What you need to do ▸
Print the listing below exactly. Leave nothing out.

+ + + + + + +

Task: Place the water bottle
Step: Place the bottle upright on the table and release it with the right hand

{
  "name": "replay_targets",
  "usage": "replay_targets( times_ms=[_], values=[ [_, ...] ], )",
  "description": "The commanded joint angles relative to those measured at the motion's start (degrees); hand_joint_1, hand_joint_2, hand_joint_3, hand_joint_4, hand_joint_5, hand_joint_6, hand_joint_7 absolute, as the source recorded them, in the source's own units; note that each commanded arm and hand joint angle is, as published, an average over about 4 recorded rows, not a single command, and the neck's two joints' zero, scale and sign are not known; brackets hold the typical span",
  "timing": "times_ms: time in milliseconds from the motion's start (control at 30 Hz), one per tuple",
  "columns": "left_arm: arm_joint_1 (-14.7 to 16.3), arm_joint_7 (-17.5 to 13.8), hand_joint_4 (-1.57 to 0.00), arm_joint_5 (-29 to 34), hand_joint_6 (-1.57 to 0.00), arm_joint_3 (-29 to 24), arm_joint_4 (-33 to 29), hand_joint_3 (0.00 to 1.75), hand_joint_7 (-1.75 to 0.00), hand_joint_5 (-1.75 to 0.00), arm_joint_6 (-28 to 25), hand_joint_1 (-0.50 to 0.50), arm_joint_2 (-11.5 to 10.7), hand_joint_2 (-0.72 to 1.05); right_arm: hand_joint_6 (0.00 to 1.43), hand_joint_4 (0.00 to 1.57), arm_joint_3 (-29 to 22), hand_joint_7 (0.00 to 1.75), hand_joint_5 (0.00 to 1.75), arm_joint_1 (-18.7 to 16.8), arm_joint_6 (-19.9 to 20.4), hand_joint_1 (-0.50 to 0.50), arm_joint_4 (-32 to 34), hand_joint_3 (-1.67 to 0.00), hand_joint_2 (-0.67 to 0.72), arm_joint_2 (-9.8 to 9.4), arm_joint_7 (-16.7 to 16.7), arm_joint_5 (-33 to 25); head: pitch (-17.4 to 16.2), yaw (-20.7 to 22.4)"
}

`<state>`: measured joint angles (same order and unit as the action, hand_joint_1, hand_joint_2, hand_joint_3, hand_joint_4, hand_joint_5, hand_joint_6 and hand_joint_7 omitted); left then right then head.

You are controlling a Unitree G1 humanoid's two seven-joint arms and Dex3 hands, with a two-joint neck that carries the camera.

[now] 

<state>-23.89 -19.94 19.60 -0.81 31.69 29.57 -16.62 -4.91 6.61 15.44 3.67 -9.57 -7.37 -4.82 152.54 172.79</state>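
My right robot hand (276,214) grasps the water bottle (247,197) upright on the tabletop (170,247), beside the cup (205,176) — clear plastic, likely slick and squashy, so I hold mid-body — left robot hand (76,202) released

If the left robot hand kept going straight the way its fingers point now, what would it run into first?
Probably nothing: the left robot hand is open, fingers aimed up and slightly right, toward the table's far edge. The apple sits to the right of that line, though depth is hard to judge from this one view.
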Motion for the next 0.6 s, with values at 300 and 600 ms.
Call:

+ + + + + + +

Reply to the exercise ▸
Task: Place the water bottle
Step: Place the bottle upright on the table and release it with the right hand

{
  "name": "replay_targets",
  "usage": "replay_targets( times_ms=[_], values=[ [_, ...] ], )",
  "description": "The commanded joint angles relative to those measured at the motion's start (degrees); hand_joint_1, hand_joint_2, hand_joint_3, hand_joint_4, hand_joint_5, hand_joint_6, hand_joint_7 absolute, as the source recorded them, in the source's own units; note that each commanded arm and hand joint angle is, as published, an average over about 4 recorded rows, not a single command, and the neck's two joints' zero, scale and sign are not known; brackets hold the typical span",
  "timing": "times_ms: time in milliseconds from the motion's start (control at 30 Hz), one per tuple",
  "columns": "left_arm: arm_joint_1 (-14.7 to 16.3), arm_joint_7 (-17.5 to 13.8), hand_joint_4 (-1.57 to 0.00), arm_joint_5 (-29 to 34), hand_joint_6 (-1.57 to 0.00), arm_joint_3 (-29 to 24), arm_joint_4 (-33 to 29), hand_joint_3 (0.00 to 1.75), hand_joint_7 (-1.75 to 0.00), hand_joint_5 (-1.75 to 0.00), arm_joint_6 (-28 to 25), hand_joint_1 (-0.50 to 0.50), arm_joint_2 (-11.5 to 10.7), hand_joint_2 (-0.72 to 1.05); right_arm: hand_joint_6 (0.00 to 1.43), hand_joint_4 (0.00 to 1.57), arm_joint_3 (-29 to 22), hand_joint_7 (0.00 to 1.75), hand_joint_5 (0.00 to 1.75), arm_joint_1 (-18.7 to 16.8), arm_joint_6 (-19.9 to 20.4), hand_joint_1 (-0.50 to 0.50), arm_joint_4 (-32 to 34), hand_joint_3 (-1.67 to 0.00), hand_joint_2 (-0.67 to 0.72), arm_joint_2 (-9.8 to 9.4), arm_joint_7 (-16.7 to 16.7), arm_joint_5 (-33 to 25); head: pitch (-17.4 to 16.2), yaw (-20.7 to 22.4)"
}

`<state>`: measured joint angles (same order and unit as the action, hand_joint_1, hand_joint_2, hand_joint_3, hand_joint_4, hand_joint_5, hand_joint_6 and hand_joint_7 omitted); left then right then head.

You are controlling a Unitree G1 humanoid's two seven-joint arms and Dex3 hands, with a two-joint neck that carries the camera.

[now] 

<state>-23.89 -19.94 19.60 -0.81 31.69 29.57 -16.62 -4.91 6.61 15.44 3.67 -9.57 -7.37 -4.82 152.54 172.79</state>
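My right robot hand (276,214) grasps the water bottle (247,197) upright on the tabletop (170,247), beside the cup (205,176) — clear plastic, likely slick and squashy, so I hold mid-body — left robot hand (76,202) released

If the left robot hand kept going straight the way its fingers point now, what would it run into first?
Probably nothing: the left robot hand is open, fingers aimed up and slightly right, toward the table's far edge. The apple sits to the right of that line, though depth is hard to judge from this one view.
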Motion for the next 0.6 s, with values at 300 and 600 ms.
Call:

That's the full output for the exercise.